How many lines below include the string "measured"? State the number alone.

» **RECORDED INFORMATION**:
[Start of section]

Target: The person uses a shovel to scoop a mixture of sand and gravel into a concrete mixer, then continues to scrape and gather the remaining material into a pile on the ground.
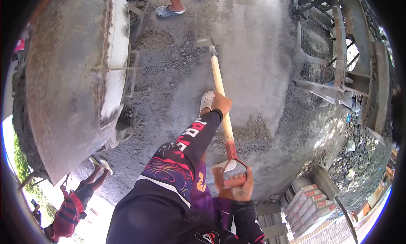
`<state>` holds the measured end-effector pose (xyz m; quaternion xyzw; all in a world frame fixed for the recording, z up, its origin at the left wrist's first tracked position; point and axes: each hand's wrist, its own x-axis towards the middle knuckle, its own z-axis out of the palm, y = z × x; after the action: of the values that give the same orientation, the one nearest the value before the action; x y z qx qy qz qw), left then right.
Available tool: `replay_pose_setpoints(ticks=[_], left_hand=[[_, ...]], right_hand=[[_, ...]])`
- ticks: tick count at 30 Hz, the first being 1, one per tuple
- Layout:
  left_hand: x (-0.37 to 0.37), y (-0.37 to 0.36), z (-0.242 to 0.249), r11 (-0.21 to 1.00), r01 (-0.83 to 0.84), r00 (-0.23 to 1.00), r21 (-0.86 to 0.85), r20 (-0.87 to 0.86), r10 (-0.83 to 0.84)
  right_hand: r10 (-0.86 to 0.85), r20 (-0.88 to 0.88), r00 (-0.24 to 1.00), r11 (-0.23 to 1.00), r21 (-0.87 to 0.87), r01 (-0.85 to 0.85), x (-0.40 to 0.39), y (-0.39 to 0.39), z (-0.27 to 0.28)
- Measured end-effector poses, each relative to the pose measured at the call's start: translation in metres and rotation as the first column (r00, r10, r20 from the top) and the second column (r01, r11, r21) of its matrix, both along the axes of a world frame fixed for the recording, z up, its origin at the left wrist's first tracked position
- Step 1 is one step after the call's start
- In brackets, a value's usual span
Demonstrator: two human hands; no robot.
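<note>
A long-handled shovel [218, 80] slants down from the upper middle of the head view toward my body. Its flat blade [204, 42] rests on the dusty grey ground. My left hand [221, 103] is wrapped round the pale wooden shaft about midway. Lower down, the shaft turns red and ends in a D-shaped handle [234, 182]. Around that grip my right hand [243, 187] has its fingers closed, with the thumb sticking up. Both my feet, in white clogs [207, 101], stand close to the shaft.
A big rusty metal drum or hopper [72, 75] fills the left side. At right stands a metal frame [340, 53]; below it are stacked bags [308, 206] and gravel [359, 163]. Another person's foot [170, 10] is beyond the blade. A person in red [67, 212] stands lower left.
</note>
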<state>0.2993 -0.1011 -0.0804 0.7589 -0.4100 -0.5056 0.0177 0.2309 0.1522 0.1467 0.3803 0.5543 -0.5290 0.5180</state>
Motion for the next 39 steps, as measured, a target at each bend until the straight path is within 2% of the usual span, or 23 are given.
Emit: replay_pose_setpoints(ticks=[4, 6, 7, 10, 12, 15, 18, 20, 22, 23, 24, 25, 26, 27, 28, 29, 31, 32, 34, 35, 36, 38, 39], left_hand=[[-0.028, 0.179, 0.027, 0.998, -0.058, 0.997, 0.004, 0.051, 0.058], [-0.043, 0.275, 0.062, 0.987, -0.107, 0.994, 0.117, -0.022, 0.11], [-0.051, 0.319, 0.087, 0.982, -0.107, 0.993, 0.157, -0.026, 0.113], [-0.073, 0.479, 0.093, 0.959, -0.081, 0.996, 0.272, -0.012, 0.087], [-0.08, 0.57, 0.104, 0.941, -0.078, 0.996, 0.329, -0.018, 0.089], [-0.081, 0.7, 0.097, 0.974, -0.024, 1.0, 0.223, 0.013, 0.022], [-0.071, 0.603, 0.185, 0.8, -0.217, 0.961, 0.56, -0.023, 0.277], [-0.057, 0.56, 0.179, 0.826, -0.252, 0.948, 0.505, -0.043, 0.316], [-0.034, 0.504, 0.164, 0.887, -0.299, 0.928, 0.352, -0.109, 0.357], [-0.021, 0.458, 0.149, 0.913, -0.319, 0.921, 0.255, -0.144, 0.362], [-0.006, 0.408, 0.125, 0.9, -0.394, 0.855, 0.184, -0.286, 0.433], [0.009, 0.355, 0.105, 0.902, -0.392, 0.859, 0.179, -0.28, 0.429], [0.025, 0.298, 0.084, 0.906, -0.406, 0.855, 0.123, -0.298, 0.424], [0.042, 0.239, 0.064, 0.904, -0.421, 0.85, 0.066, -0.319, 0.419], [0.063, 0.176, 0.058, 0.943, -0.329, 0.89, 0.051, -0.318, 0.328], [0.078, 0.124, 0.034, 0.936, -0.352, 0.877, -0.01, -0.352, 0.327], [0.107, 0.038, 0.017, 0.965, -0.254, 0.926, -0.069, -0.306, 0.222], [0.115, 0.014, 0.011, 0.971, -0.226, 0.954, -0.075, -0.217, 0.205], [0.124, 0.026, 0.002, 0.968, -0.236, 0.96, -0.083, -0.174, 0.219], [0.126, 0.037, 0.002, 0.965, -0.239, 0.966, -0.11, -0.13, 0.224], [0.122, 0.065, 0.013, 0.96, -0.276, 0.947, -0.05, -0.182, 0.263], [0.112, 0.126, 0.028, 0.881, -0.425, 0.811, 0.209, -0.346, 0.473], [0.107, 0.133, 0.056, 0.815, -0.421, 0.768, 0.397, -0.321, 0.554]], right_hand=[[0.039, -0.063, 0.997, 0.991, 0.132, -0.031, -0.024, 0.148, 0.055], [0.053, -0.078, 0.996, 0.992, 0.118, -0.043, -0.043, 0.251, 0.074], [0.041, -0.106, 0.994, 0.982, 0.187, -0.02, -0.051, 0.299, 0.089], [-0.003, -0.142, 0.99, 0.92, 0.388, 0.059, -0.051, 0.415, 0.15], [-0.094, -0.108, 0.99, 0.883, 0.45, 0.133, -0.047, 0.511, 0.174], [-0.065, -0.118, 0.991, 0.835, 0.537, 0.119, -0.037, 0.546, 0.219], [0.008, -0.128, 0.992, 0.849, 0.525, 0.061, -0.031, 0.53, 0.224], [0.054, -0.14, 0.989, 0.877, 0.481, 0.02, -0.016, 0.495, 0.215], [0.07, -0.155, 0.985, 0.925, 0.381, -0.006, 0.01, 0.436, 0.184], [0.049, -0.171, 0.984, 0.951, 0.309, 0.006, 0.023, 0.401, 0.159], [0.009, -0.175, 0.984, 0.973, 0.228, 0.032, 0.041, 0.365, 0.132], [-0.078, -0.174, 0.982, 0.984, 0.143, 0.104, 0.052, 0.331, 0.104], [-0.165, -0.159, 0.973, 0.983, 0.059, 0.176, 0.063, 0.297, 0.075], [-0.044, -0.174, 0.984, 0.991, 0.113, 0.064, 0.076, 0.227, 0.056], [-0.05, -0.122, 0.991, 0.994, 0.089, 0.061, 0.086, 0.163, 0.045], [-0.055, -0.07, 0.996, 0.996, 0.071, 0.06, 0.095, 0.112, 0.034], [-0.011, -0.064, 0.998, 0.998, -0.056, 0.007, 0.112, 0.05, -0.001], [-0.01, -0.066, 0.998, 0.999, -0.046, 0.007, 0.115, 0.031, 0.002], [0.03, -0.04, 0.999, 0.997, -0.077, -0.033, 0.114, -0.001, 0.022], [0.045, -0.053, 0.998, 0.999, -0.003, -0.045, 0.112, 0.005, 0.033], [0.066, -0.064, 0.996, 0.996, 0.072, -0.062, 0.103, 0.025, 0.051], [0.081, -0.073, 0.994, 0.979, 0.194, -0.066, 0.08, 0.083, 0.076], [0.238, -0.21, 0.948, 0.931, 0.328, -0.161, 0.074, 0.085, 0.101]])
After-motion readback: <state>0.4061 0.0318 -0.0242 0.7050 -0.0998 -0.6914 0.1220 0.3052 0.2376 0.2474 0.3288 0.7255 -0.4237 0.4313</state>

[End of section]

» **SOLUTION TO THIS PROBLEM**: 3